Savages are about as intense as a band can get. Jehnny Beth sets the mood with her deep stare that almost makes you nervous to watch her. It’s a threatening stare that intimidates and fits the music that the band creates. Her stage presence is almost menacing, but that only adds to the effectiveness of the show. Ayse Hassan was steady on bass, and Fay Milton was relentless on drums, but I was particularly impressed with the playing of Gemma Thompson. Gemma Thompson was absorbed in her guitar play, creating her own “wall of sound”. Amazing.
Drenched in sweat after the fourth song, I had to leave the front to get some air and dry off. As I pushed my way through the crowd, I noticed that Jehnny was wearing pink pumps. With their all-black apparel, the brightness of the shoes caught me a little off guard but at the same time screamed “punk”. Yup, I had to take a picture of her shoes. I do not have a shoe fetish.
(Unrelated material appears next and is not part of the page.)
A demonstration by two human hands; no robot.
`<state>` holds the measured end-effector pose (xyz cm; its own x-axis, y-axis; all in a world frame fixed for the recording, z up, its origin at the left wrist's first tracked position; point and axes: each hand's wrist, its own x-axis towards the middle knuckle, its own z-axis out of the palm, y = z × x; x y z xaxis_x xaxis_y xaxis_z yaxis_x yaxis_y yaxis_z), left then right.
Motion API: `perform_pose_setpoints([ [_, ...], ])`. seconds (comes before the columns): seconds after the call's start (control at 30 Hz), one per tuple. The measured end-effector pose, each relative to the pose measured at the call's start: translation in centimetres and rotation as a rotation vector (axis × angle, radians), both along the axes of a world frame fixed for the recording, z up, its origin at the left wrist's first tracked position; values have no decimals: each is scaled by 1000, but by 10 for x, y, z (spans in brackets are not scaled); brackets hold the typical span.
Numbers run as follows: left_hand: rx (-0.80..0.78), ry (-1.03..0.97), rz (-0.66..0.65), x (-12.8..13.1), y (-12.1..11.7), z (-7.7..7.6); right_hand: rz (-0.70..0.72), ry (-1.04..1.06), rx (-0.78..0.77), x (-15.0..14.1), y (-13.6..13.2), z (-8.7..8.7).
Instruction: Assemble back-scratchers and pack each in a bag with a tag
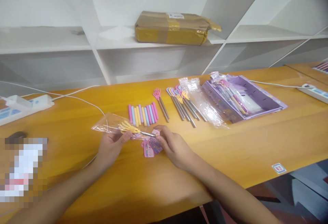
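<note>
A yellow hand-shaped back scratcher [129, 127] with a thin metal rod lies across my two hands above the table. My left hand [110, 147] is closed on its yellow head and on a clear plastic bag [105, 123] around it. Closed in a pinch, my right hand [176, 147] grips the far end of the rod. Small pink and purple printed cards [149, 149] rest on the table just below the rod. Behind my hands is a row of pastel sticks [143, 114], beside two pink back scratchers [156, 94] and a group of several more [183, 106].
Clear plastic bags [205, 104] lie right of the scratchers. A purple box [271, 104] holds packaged scratchers. Power strips [28, 108] with white cables sit at both sides. A taped cardboard parcel [171, 29] rests on the white shelf [112, 43] behind the wooden table [230, 155].
</note>
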<state>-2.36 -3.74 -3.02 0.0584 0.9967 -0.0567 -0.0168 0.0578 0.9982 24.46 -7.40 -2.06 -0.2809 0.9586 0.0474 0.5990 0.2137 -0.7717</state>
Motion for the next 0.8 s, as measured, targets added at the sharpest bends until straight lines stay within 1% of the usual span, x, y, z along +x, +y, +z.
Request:
perform_pose_setpoints([
  [0.1, 10, 90, -131, 8, -9, -1, 18, 14, -23, -8, -6, -3],
  [0.2, 2, 133, -166, 14, -13, 1, 35, 29, -28, -13, -10, -5],
  [0.3, -44, 121, -205, 17, -15, 0, 49, 60, -12, -14, -10, -7],
  [0.43, -100, 114, -328, 21, -20, -3, 82, 88, 14, -14, -11, -8],
  [0.5, -98, 128, -352, 22, -22, -4, 112, 91, 33, -14, -11, -8],
  [0.53, -90, 129, -344, 21, -22, -4, 119, 86, 43, -14, -11, -8],
  [0.6, -53, 110, -279, 20, -19, -3, 106, 61, 56, -12, -11, -6],
  [0.7, 16, 21, -149, 15, -9, -5, 26, 4, 62, -6, -8, -1],
  [0.73, 26, -29, -124, 13, -5, -7, 14, -3, 65, -5, -7, 0],
  [0.8, 26, -127, -123, 10, 0, -10, 34, 10, 76, -2, -6, 2],
])
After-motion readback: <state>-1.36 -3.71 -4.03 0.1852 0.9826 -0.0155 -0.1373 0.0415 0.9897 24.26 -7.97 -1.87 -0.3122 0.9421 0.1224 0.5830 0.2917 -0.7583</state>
With only one album under their belt, their set was relatively short, but powerful. The set list for the show was a follows:
I Am Here
Give Me A Gun
Waiting for a Sign
Flying to Berlin
Fuckers (new song)
When the set ended, I met up with my friend and we both shared our excitement for the show we just witnessed. I hung out front for a minute in case any of the players from the evening popped out to greet fans, and lucky enough I was able to get Johnny Hostile, Gemma Thompson, and Jehnny Beth to sign their respective vinyl releases. I was able to get a picture with Gemma, but was thwarted in my efforts to get a picture with Jehnny as another fan scared her away. I swear that Gemma was all smiles before the picture was taken. Savages sure do take their image very seriously.
I had a brief conversation with Johnny Hostile and I noticed that he had an accent. Slightly confused as I thought the band was UK based, he explained that both he and Jehnny were originally from France. Having studied French growing up, and never having the opportunity to use it, I started a conversation in my broken French and concluded the conversation by saying that Gemma was “tres jolie”. He told me that he would tell her that. Please do, Johnny. Please do.